Par jugement rendu le 9 septembre 2022, le tribunal de commerce a statué en ces termes :
-Condamne la SA Greencel, anciennement dénommée Biovitis, à payer et porter à la SAS GA Entreprise la somme de 253’315,30 euros en réparation de ses préjudices, avec intérêts légaux à compter de la mise en demeure du 1er juin 2017 ;
-Dit que les intérêts échus, dus au moins pour une année entière, produiront intérêts ;
-Ordonne l’exécution provisoire du présent jugement, nonobstant toutes voies de recours et sans caution, dans la limite de 130’000 euros ;
-Ordonne la mainlevée des différentes cautions souscrites par la SAS GA Entreprise auprès de LCL et de la Banque Européenne du Crédit Mutuel concernant ce chantier ;
-Condamne la SA Greencel, anciennement dénommée Biovitis, à payer et porter à la SAS GA Entreprise la somme de 3500 euros au titre de l’article 700 du code de procédure civile ;
-Déboute les parties de leurs autres demandes, fins et conclusions plus amples et contraires ;
-Condamne la SA Greencel, anciennement dénommée Biovitis, aux entiers dépens de la procédure, comprenant les frais d’expertise.

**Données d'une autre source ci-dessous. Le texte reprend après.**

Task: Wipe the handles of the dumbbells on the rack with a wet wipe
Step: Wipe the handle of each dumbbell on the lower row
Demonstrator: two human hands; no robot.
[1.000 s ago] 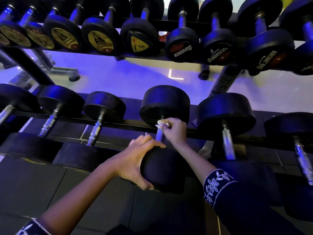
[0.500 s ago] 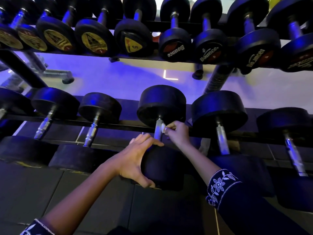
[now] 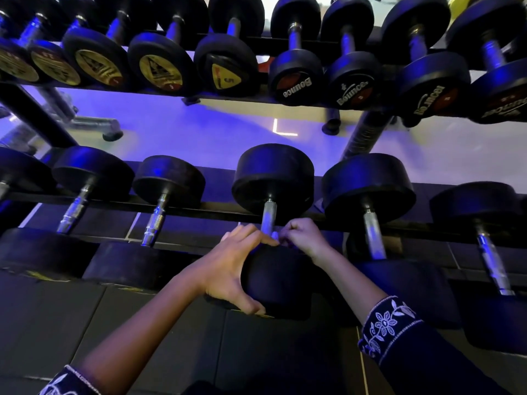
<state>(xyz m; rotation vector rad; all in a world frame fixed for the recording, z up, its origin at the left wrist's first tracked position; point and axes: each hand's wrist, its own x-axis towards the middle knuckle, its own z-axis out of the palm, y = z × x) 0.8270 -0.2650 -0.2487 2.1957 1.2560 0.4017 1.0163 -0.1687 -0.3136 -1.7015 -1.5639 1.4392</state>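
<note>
The middle dumbbell had matt black rubber heads, and its handle was bare silvery metal, rough with knurling and dully shining. The rack rail looked like dark painted metal, the floor mats below were matt and dark, and the pale floor behind shone glossy. The sleeve was dark cloth with white embroidery; the wet wipe showed only as a white scrap.

- Dim overall; blue-violet cast, brightest on pale floor behind rack.
- Blue glints on steel handles & top-row dumbbells.
- Foreground mats near black, little detail.
- Wide-angle bend at edges; rt side soft, smeared.
- Centre fairly sharp.
</note>
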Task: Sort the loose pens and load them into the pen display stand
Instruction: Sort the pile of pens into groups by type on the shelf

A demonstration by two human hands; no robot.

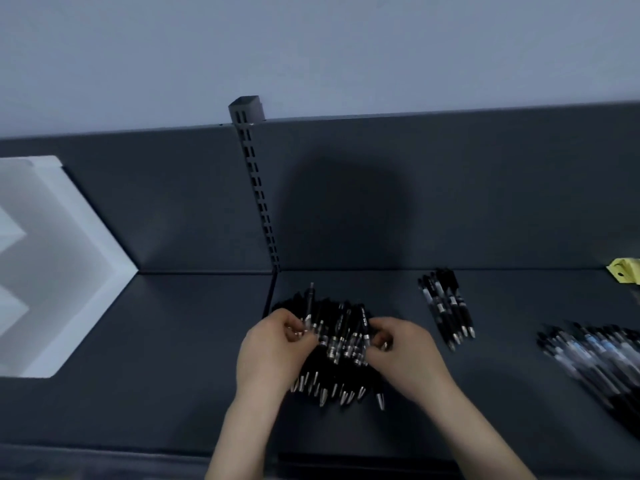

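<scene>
Nearest the camera, both forearms reach forward onto the dark shelf (180, 341). The left hand (273, 344) and right hand (405, 355) flank the pile of pens (343, 341), one on each side and touching it. The pens lie with their long axis running near to far, metal tips toward the person and clip ends toward the back panel.

The left fingers (294, 329) are curled and pinch a single pen (309, 303), which sticks out past the pile's far-left edge. The right fingers (379, 337) are curled against the pile's right edge, but blur hides whether they grip a pen.

A small row of pens (446, 306) lies parallel to the right, near the right hand, so I judge that hand better placed to carry pens over there. Further right is a second heap (595, 355), with a yellow packet (625, 273) behind it. A white box (52, 265) sits far left. No display stand is clearly recognisable.
</scene>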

La SA Greencel a relevé appel de cette décision par déclaration électronique enregistrée le 21 novembre 2022.
La clôture de l’instruction a été prononcée par ordonnance du 13 juin 2024.
Vu les conclusions transmises par la SA Greencel le 20 février 2023 ;
Vu les conclusions transmises par la SAS GA Entreprise le 16 mai 2023 ;
En application des dispositions de l’article 455 du code de procédure civile, il est renvoyé aux conclusions susvisées pour l’exposé complet des prétentions respectives des parties et de leurs moyens.
PAR CES MOTIFS
LA COUR,
Statuant publiquement et contradictoirement,
Confirme le jugement entrepris en toutes ses dispositions,
Condamne la SA Greencel aux dépens d’appel, cette condamnation étant assortie au profit de maître Gutton du droit de recouvrer directement contre la partie condamnée ceux des dépens dont elle a fait l’avance sans avoir reçu provision, en application de l’article 699 du code de procédure civile ;
Condamne la SA Greencel à payer à la SAS GA Entreprise la somme de 5000 euros sur le fondement de l’article 700 du code de procédure civile au titre irrépétibles exposés pour les besoins de la procédure la cour.